We all remember learning in school the Fourth Amendment is the one which requires police to get a warrant to search your house or arrest you. That bullet point is great for helping kids learn the basics of their Constitutional rights; but, in practice, Fourth Amendment law is far more complex and far less certain. The complexity and uncertainty is illustrated by two recent Ohio DUI / OVI cases in which the same court looks at two very similar cases and comes to completely opposite conclusions.
Before we get to the cases, we need to lay some ground work. Ohio courts have long held that a driver is seized for Fourth Amendment purposes when an officer asks the driver to perform Field Sobriety Tests (FSTs). Normally, an officer must have probable cause to seize a person in the form of an arrest. However, detaining a driver for FSTs is a lesser type of seizure and therefore is subject to a lesser standard than probable cause: reasonable suspicion. To detain a driver for FSTs, an officer must have a reasonable suspicion the driver is under the influence.
This raises an interesting question: When does a police officer have the required reasonable suspicion to order you out of your vehicle and request that you complete FSTs? This is precisely the question the Fifth District Court of Appeals answered when deciding two recent cases.
The first case, State v. Daniels, involves a traffic stop in Fairfield County. In that case, an Ohio State Highway Patrol trooper stopped a driver at around 2:30 in the morning for stopping past the stop bar at an intersection and turning into the incorrect lane after making a turn at that intersection. As the trooper approached the car, he overheard the driver on the phone asking someone to come pick up his car. The trooper also noticed the driver had red and bloodshot eyes. After running his information, the trooper determined the driver’s license was suspended. Based on all of this, the trooper ordered the driver out of the car and administered FSTs. The driver was ultimately charged with OVI.
The second case, Sate v. Macklin, also involves a traffic incident in Fairfield County. In this case, a Pickerington Police Officer noticed a woman standing by a car with heavy front-end damage in a parking lot driveway a little after 4:00am. He asked the driver what happened, and she said she was coming home from work, was very tired, and may have fallen asleep at the wheel. The officer noticed tire tracks coming through the grass from a nearby creek and thought the driver was very nonchalant for the apparent situation that appeared to have happened. The officer also noted the driver was wearing “bed clothes,” had occasionally slurred speech, and had droopy eyes with dilated pupils. Based on these observations, the officer had the driver perform FSTs and charged her with OVI.
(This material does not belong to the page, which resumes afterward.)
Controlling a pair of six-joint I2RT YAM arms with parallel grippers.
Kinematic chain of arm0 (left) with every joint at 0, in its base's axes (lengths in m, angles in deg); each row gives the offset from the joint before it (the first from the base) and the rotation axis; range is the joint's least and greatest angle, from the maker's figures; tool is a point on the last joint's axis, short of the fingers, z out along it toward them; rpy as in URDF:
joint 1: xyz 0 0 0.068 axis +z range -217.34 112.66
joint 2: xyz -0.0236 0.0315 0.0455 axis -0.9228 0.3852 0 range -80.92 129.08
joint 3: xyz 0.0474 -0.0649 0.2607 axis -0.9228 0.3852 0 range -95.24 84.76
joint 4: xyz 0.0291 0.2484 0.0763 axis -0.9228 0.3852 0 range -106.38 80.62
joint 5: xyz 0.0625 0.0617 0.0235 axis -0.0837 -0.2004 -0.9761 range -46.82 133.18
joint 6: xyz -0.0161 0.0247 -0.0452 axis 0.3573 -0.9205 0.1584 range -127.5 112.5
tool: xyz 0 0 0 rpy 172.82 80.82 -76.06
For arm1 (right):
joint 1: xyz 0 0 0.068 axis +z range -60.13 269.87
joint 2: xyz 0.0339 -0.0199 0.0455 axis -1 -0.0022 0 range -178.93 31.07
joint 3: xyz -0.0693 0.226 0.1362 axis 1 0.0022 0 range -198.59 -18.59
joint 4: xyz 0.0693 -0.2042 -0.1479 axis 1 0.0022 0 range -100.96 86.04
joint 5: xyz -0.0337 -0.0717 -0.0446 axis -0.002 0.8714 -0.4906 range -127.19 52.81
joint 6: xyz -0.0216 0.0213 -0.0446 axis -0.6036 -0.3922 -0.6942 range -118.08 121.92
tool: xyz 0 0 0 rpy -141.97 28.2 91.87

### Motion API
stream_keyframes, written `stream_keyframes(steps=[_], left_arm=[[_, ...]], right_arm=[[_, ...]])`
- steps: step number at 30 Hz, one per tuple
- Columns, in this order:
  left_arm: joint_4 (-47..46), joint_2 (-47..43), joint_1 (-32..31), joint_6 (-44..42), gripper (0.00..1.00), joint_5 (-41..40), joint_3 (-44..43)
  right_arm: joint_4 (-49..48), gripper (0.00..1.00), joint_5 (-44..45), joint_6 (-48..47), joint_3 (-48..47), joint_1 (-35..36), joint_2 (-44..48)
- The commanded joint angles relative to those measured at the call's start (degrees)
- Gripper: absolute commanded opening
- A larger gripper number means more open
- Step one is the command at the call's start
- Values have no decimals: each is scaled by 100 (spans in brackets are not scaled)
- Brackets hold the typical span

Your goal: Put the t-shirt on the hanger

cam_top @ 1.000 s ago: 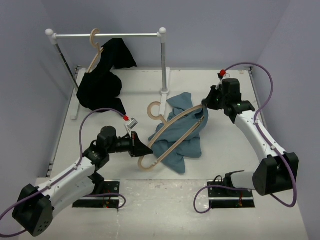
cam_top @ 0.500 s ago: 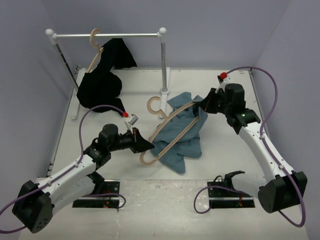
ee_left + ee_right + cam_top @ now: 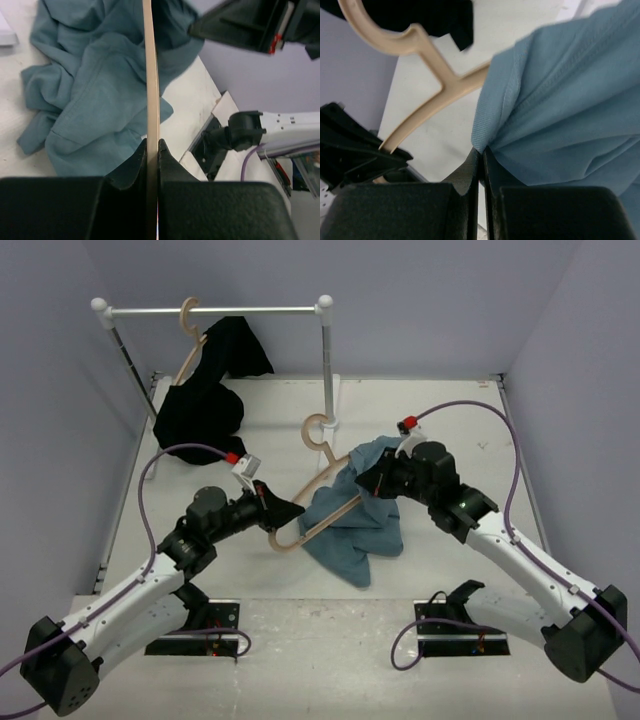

Both cases were appealed to the Fifth District Court of Appeals, in part to determine if the officers had the requisite reasonable suspicion to detain the driver for SFTs. Both drivers were stopped late at night, both exhibited behavior the officers deemed unusual, both had droopy or bloodshot eyes, and both had no odor of alcohol. Given these facts, in which case do you think the officer had reasonable suspicion to justify administering FSTs?
The Fifth District found reasonable suspicion existed in the Macklin case, but not in the Daniels case. How can the same court examine such similar cases and reach a different conclusion in each?
The answer lies in the “Totality of the Circumstances”: the test used by Ohio courts to determine whether reasonable suspicion is present. Using this test, courts consider all the facts and the context in which they are presented from the perspective of a reasonably prudent officer. This test is applied on a case-by-case basis, so there isn’t a single, bright line set of criteria to determine whether reasonable suspicion exists.
In the Daniels case, the court found his eyes could have been red for any number of reasons, and he was asking someone to get his car because he knew the officer wouldn’t let him drive away with a suspended license. Accordingly, the officer did not have a justification to administer FSTs.
In the Macklin case, on the other hand, the court found the driver’s clothes didn’t match her story of coming from work. That, combined with her slurred speech and laisses-faire attitude about a seemingly serious accident gave the officer reasonable suspicion to believe she was under the influence, allowing him conduct FSTs.
These cases illustrate how courts can look at two seemingly similar cases and reach different conclusions by applying the “Totality of the Circumstances” test. Because the test is applied on a case-by case basis, a seemingly inconsequential fact, such as what a driver is wearing, or their attitude about an accident, can take on far greater importance when viewed under the totality of the circumstances. Someone wearing pajamas on their morning coffee run wouldn’t draw a second look. That same person, standing by a disabled vehicle at 4 am saying they were on their way home from work ends-up walking heel-to-toe and standing on one leg. DUI / OVI lawyers should closely examine the totality of the circumstances in their cases to determine if the officer’s decision to detain the client for FSTs was justified.